Manage varying workloads at scale with autoscaling queriers

A microservices deployment of a Loki cluster that runs on Kubernetes typically handles a workload that varies throughout the day. To make Loki easier to operate and optimize the cost of running Loki at scale, we have designed a set of resources to help you autoscale your Loki queriers.

Prerequisites

You need to run Loki in Kubernetes as a set of microservices. You need to use the query-scheduler.

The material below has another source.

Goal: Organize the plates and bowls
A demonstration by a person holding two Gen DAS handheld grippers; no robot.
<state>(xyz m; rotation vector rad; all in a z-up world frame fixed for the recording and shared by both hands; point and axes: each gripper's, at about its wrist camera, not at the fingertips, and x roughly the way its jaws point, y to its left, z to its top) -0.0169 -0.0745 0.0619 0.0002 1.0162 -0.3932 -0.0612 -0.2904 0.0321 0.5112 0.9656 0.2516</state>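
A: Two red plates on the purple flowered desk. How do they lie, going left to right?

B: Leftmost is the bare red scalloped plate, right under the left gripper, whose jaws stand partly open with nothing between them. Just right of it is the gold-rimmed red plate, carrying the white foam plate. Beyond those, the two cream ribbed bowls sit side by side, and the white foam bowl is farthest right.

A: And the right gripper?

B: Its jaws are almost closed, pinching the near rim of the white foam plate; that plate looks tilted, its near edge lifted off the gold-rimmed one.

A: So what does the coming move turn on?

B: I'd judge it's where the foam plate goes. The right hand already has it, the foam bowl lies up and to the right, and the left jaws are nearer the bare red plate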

We recommend using Kubernetes Event-Driven Autoscaling (KEDA) to configure autoscaling based on Prometheus metrics. Refer to Deploying KEDA to learn more about setting up KEDA in your Kubernetes cluster.

Scaling metric

Because queriers pull queries from the query-scheduler queue and process them on the querier workers, you should scale metrics based on:

The scheduler queue size.
The queries running in the queriers.

The query-scheduler exposes the loki_query_scheduler_inflight_requests metric. It tracks the sum of queued queries plus the number of queries currently running in the querier workers. The following query is useful to scale queriers based on the inflight requests.

sum(
  max_over_time(
    loki_query_scheduler_inflight_requests{namespace="loki-cluster", quantile="<Q>"}[<R>]
  )
)

Use the quantile (Q) and the range (R) parameters to fine-tune the metric. The higher Q is, the more sensitive the metric is to short-lasting spikes. As R increases, you can reduce the variation over time in the metric. A higher R-value helps avoid the autoscaler from modifying the number of replicas too frequently.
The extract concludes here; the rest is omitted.